◆ WHAT YOU NEED TO DO ◆
Retype every entry word for word.

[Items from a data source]
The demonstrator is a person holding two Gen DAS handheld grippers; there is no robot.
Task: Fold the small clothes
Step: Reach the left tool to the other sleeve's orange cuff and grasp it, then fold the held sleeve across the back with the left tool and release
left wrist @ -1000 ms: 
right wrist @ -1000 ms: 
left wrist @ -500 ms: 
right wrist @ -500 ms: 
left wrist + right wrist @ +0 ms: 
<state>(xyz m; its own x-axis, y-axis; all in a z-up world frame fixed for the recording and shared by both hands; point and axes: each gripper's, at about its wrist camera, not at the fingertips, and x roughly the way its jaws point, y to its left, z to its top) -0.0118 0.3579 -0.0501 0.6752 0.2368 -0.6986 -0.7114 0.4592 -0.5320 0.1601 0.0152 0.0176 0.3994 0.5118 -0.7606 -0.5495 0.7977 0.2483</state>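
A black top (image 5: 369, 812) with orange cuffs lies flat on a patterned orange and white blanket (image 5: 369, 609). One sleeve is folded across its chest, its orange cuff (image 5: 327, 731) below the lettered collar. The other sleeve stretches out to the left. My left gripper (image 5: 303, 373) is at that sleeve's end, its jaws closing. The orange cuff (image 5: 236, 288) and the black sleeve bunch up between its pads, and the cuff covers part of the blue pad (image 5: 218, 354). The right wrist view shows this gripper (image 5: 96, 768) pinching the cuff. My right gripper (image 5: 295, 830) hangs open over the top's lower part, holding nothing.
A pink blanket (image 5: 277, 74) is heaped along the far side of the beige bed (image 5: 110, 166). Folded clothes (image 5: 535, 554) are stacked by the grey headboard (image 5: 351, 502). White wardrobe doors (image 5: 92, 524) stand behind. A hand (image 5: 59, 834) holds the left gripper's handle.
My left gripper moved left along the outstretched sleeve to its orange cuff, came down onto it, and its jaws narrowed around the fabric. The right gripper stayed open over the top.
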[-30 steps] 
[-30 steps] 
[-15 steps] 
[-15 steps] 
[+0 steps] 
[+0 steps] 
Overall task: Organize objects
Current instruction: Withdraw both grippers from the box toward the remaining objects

◆ REPLY ◆
The demonstrator is a person holding two Gen DAS handheld grippers; there is no robot.
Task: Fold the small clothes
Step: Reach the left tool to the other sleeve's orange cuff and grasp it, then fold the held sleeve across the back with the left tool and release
left wrist @ -1000 ms: 
right wrist @ -1000 ms: 
left wrist @ -500 ms: 
right wrist @ -500 ms: 
left wrist + right wrist @ +0 ms: 
<state>(xyz m; its own x-axis, y-axis; all in a z-up world frame fixed for the recording and shared by both hands; point and axes: each gripper's, at about its wrist camera, not at the fingertips, and x roughly the way its jaws point, y to its left, z to its top) -0.0118 0.3579 -0.0501 0.6752 0.2368 -0.6986 -0.7114 0.4592 -0.5320 0.1601 0.0152 0.0176 0.3994 0.5118 -0.7606 -0.5495 0.7977 0.2483</state>
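A black top (image 5: 369, 812) with orange cuffs lies flat on a patterned orange and white blanket (image 5: 369, 609). One sleeve is folded across its chest, its orange cuff (image 5: 327, 731) below the lettered collar. The other sleeve stretches out to the left. My left gripper (image 5: 303, 373) is at that sleeve's end, its jaws closing. The orange cuff (image 5: 236, 288) and the black sleeve bunch up between its pads, and the cuff covers part of the blue pad (image 5: 218, 354). The right wrist view shows this gripper (image 5: 96, 768) pinching the cuff. My right gripper (image 5: 295, 830) hangs open over the top's lower part, holding nothing.
A pink blanket (image 5: 277, 74) is heaped along the far side of the beige bed (image 5: 110, 166). Folded clothes (image 5: 535, 554) are stacked by the grey headboard (image 5: 351, 502). White wardrobe doors (image 5: 92, 524) stand behind. A hand (image 5: 59, 834) holds the left gripper's handle.
My left gripper moved left along the outstretched sleeve to its orange cuff, came down onto it, and its jaws narrowed around the fabric. The right gripper stayed open over the top.
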[-30 steps] 
[-30 steps] 
[-15 steps] 
[-15 steps] 
[+0 steps] 
[+0 steps] 
Overall task: Organize objects
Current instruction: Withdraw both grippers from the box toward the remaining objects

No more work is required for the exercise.